ボランティア活動の難しさ
2005年 10月 29日
14時より六本木の放送作家協会の理事会。「自己犠牲的な」ボランティアの問題点について、やや議論が沸騰した。難しい問題である。
ボランティア活動は結構なことなのだが、関わっている作業が次第に重みをまし、当人はボランティアでも他のひとはそうでない場合がある。ボランティアだから、これ以上は関われないとなると、そこから作業が進まなくなり頓挫しかねない。するといろいろと問題が派生する。そういうリスクを避けると結局「何もしないこと」が良いということになってしまう。
放送作家協会の活動は基本的にボランティア活動なのだが、脚本アーカイブズなどはやがてボランティアではすまなくなる。
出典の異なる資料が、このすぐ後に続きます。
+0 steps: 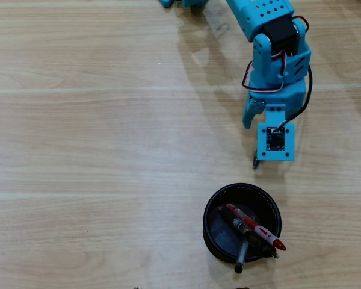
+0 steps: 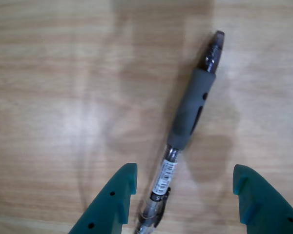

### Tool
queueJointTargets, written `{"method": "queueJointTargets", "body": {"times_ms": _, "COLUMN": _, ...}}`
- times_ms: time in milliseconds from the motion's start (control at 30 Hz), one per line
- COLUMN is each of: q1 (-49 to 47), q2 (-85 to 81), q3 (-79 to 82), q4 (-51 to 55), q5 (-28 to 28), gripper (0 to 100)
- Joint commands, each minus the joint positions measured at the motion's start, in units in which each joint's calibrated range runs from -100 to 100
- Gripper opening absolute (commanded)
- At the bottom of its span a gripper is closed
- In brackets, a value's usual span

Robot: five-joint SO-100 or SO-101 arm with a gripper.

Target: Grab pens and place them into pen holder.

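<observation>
Now three pens [image 1: 248, 232] sit in the holder [image 1: 212, 211]; spread pincer [image 2: 185, 195] straddles a fourth [image 2: 188, 119].

A round black cylindrical pen holder [image 1: 242, 223] stands upright. Leaning inside it are a red and white pen [image 1: 256, 228], a black pen [image 1: 241, 254] and another dark one. Well away from the holder, a clear pen with a grey rubber sleeve [image 2: 185, 126] lies flat.
</observation>
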Motion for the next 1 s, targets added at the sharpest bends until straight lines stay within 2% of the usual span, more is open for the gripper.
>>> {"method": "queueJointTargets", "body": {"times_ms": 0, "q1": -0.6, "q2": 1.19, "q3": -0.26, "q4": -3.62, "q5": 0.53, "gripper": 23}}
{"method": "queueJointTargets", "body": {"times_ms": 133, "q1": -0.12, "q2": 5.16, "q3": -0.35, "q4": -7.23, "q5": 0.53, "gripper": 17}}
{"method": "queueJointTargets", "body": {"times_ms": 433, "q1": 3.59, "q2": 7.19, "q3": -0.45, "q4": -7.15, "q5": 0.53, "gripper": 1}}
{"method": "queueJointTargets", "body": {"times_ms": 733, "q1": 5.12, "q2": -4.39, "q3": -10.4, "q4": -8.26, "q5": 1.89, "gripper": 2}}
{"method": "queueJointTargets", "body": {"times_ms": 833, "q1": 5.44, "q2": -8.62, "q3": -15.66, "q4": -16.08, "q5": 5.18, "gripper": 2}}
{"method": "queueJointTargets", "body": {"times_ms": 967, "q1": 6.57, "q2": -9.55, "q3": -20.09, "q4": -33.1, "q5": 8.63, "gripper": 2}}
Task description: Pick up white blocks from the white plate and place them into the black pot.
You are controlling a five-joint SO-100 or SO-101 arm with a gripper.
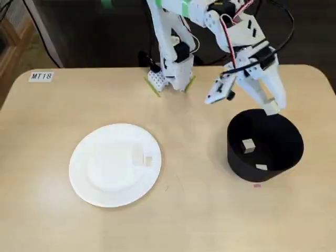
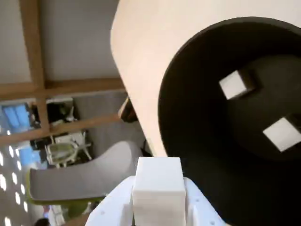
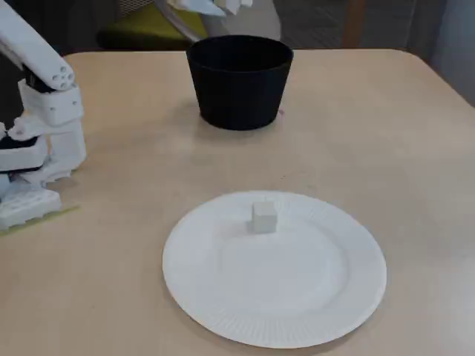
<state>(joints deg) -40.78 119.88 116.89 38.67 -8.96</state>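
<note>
My jaws grip one white block (image 2: 158, 192) just over the far rim of the black pot (image 1: 291, 152), on the right of the worktop (image 1: 199, 220) in a fixed view. Two more blocks (image 1: 248, 145) lie on the pot's floor. One cube (image 3: 263, 216) sits on the white plate (image 3: 297, 326), well apart from the pot.

Bright, even room light across both fixed views; soft shadows only, a faint one hugging the black pot (image 3: 239, 81); the white plate (image 1: 86, 181) glares, nearly swallowing its block; wrist view soft, its near white block (image 2: 158, 194) blurred; bright windows at far left.
</note>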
そのとき、どうするのか。膨大な赤字が出たりボランティアの限界を超えて相当の時間がとられたりすると、自分はなぜこんなことをやっているのかという疑問も生じる。だからといって、動き始めた歯車をとめることはできない。
で、関わった人が疲労し、責任を問われ、出費を強いられたりするのでは、意欲をなくしてしまう。どなたかがいっていたが、人は名誉と金でしか動かない。至言である。
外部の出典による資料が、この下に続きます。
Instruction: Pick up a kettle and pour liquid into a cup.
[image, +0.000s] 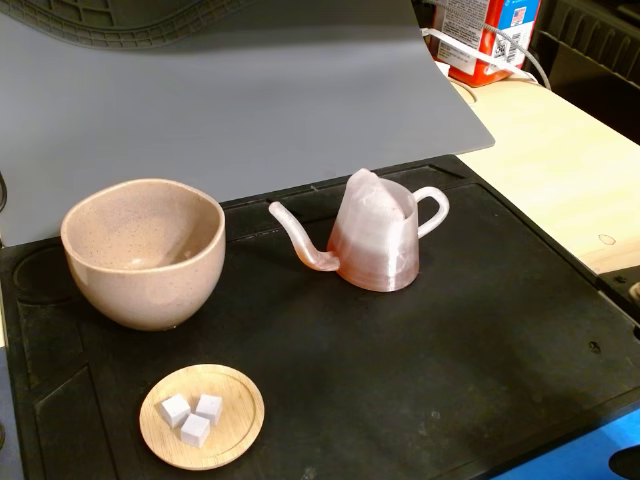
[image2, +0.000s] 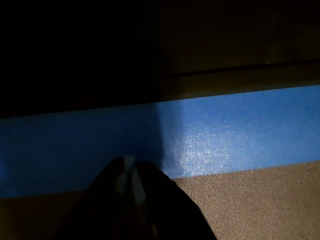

ボランティアの域を超えて動いた人にはそれなりの金銭的報酬を払うようにすべきだが、今の世の中、そうそう人はお金をださない。利潤追求が目的になっては、所期の目的からずれてしまうし、利潤目的に動かなければなかなか関係者に相応の報酬を与えるだけの余裕がでてこない。
時間的にも金銭的にも余裕のある人ならいいのだが、今の社会、そういう余裕のある人はボランティアなどにかかわらず、更に金儲けにいそしんだり、遊びに大金をつかったりしている。ぼくの知る限り、あまり余裕のない人こそボランティア活動に関わっている。
今の日本のダメな点のひとつである。
夕方、渋谷で元ハンセン病患者の森元さんや、息子さんがハンセン病の療養施設で働いている門屋さん、女優の松岡さんと会いいろいろと話し合う。
森元さんは喜界島の出身だが、少年のころの昭和20年代、飼い犬を食べる習慣があったと聞いて驚いた。当時、12頭の犬を飼っていたが、食用であり、それがご馳走であったという。琉球列島が「本土」とやや違った文化圏であったことがよくわかる。
各家庭で塩をつくっていた話とか、以前、森元さんが参議院選挙に民主党から立候補したときの話など大変面白く、喫茶店と居酒屋で5時間ほどがまたたくまに過ぎた。